**The task**
Pictures are not part of the answer. Return the lines from the one containing "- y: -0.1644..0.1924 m" through the end of the data, both included, exactly as they appear.

**Provided material**
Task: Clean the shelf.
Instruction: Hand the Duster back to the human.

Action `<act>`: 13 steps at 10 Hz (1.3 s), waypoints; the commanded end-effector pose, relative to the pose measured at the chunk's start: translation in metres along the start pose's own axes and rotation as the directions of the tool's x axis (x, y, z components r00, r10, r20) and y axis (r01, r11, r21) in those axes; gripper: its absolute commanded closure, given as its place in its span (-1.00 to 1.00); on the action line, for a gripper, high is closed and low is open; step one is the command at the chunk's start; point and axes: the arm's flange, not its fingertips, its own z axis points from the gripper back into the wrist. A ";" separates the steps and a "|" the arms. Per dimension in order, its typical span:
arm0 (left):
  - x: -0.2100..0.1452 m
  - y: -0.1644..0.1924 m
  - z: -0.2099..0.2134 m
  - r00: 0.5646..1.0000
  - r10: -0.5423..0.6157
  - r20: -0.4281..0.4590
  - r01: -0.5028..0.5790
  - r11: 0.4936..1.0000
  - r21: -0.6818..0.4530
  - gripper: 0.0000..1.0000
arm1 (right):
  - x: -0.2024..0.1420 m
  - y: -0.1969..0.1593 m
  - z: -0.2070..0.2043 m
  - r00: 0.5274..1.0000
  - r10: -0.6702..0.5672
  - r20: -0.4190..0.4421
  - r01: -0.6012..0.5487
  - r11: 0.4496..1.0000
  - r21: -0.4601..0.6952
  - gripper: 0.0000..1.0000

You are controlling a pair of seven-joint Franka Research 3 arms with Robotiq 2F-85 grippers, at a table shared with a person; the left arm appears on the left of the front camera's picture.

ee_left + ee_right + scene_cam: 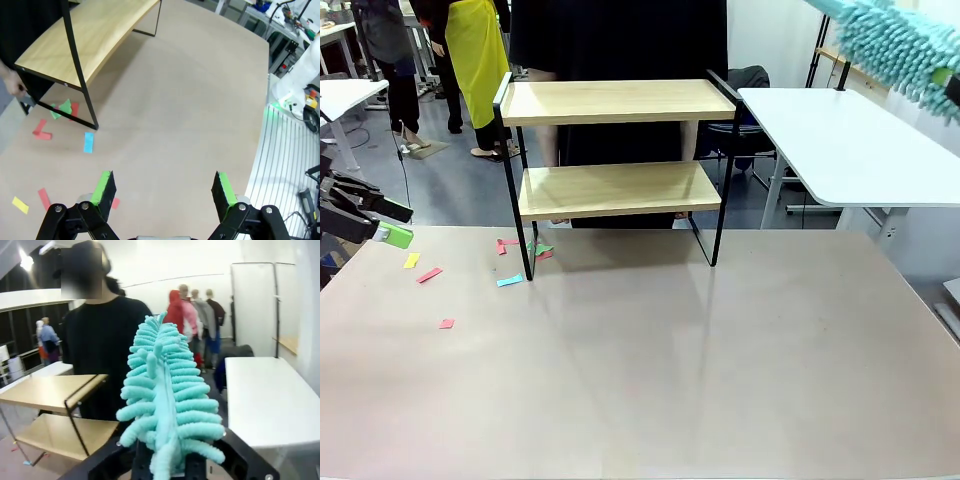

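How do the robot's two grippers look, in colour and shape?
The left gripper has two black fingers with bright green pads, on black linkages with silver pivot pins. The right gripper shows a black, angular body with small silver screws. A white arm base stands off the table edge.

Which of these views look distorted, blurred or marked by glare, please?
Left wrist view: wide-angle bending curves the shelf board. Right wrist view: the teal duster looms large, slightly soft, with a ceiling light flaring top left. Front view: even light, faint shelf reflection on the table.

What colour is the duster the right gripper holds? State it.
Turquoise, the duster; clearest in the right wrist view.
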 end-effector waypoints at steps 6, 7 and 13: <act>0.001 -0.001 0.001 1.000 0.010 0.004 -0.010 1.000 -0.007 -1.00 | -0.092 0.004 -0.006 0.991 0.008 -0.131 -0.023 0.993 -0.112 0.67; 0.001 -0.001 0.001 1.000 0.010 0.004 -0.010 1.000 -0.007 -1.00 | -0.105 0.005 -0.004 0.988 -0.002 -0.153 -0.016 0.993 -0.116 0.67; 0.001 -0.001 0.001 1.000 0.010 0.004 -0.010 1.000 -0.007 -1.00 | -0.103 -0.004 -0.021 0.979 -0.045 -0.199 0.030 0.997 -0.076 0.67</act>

**Task response**
  - y: -0.1644..0.1924 m
  - z: -0.2099..0.2134 m
  - r00: 0.5646..1.0000
  - r10: -0.5423..0.6157
  - r20: -0.4281..0.4590
  - r01: -0.5028..0.5790
  - r11: 0.4936..1.0000
  - r21: -0.6818..0.4530
  - gripper: 0.0000..1.0000
arm1 (right):
  - x: -0.2024..0.1420 m
  - y: -0.1969..0.1593 m
  - z: -0.2070..0.2043 m
  - r00: 0.5274..1.0000
  - r10: -0.6702..0.5672
  - r20: -0.4190..0.4421
  - r01: -0.6012..0.5487
  - r11: 0.4496..1.0000
  - r21: -0.4601..0.6952
  - gripper: 0.0000..1.0000

You are controlling a pair of seven-joint Franka Research 3 arms with Robotiq 2F-85 grippers, at a table shared with a person; the left arm appears on the left of the front camera's picture.

ee_left + ee_right + scene_cam: 

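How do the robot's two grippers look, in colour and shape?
The left gripper has two black fingers with bright green pads, on black linkages with silver pivot pins. The right gripper shows a black, angular body with small silver screws. A white arm base stands off the table edge.

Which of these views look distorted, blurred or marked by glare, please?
Left wrist view: wide-angle bending curves the shelf board. Right wrist view: the teal duster looms large, slightly soft, with a ceiling light flaring top left. Front view: even light, faint shelf reflection on the table.

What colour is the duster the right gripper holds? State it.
Turquoise, the duster; clearest in the right wrist view.
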 end-effector waypoints at steps 6, 7 and 13: <act>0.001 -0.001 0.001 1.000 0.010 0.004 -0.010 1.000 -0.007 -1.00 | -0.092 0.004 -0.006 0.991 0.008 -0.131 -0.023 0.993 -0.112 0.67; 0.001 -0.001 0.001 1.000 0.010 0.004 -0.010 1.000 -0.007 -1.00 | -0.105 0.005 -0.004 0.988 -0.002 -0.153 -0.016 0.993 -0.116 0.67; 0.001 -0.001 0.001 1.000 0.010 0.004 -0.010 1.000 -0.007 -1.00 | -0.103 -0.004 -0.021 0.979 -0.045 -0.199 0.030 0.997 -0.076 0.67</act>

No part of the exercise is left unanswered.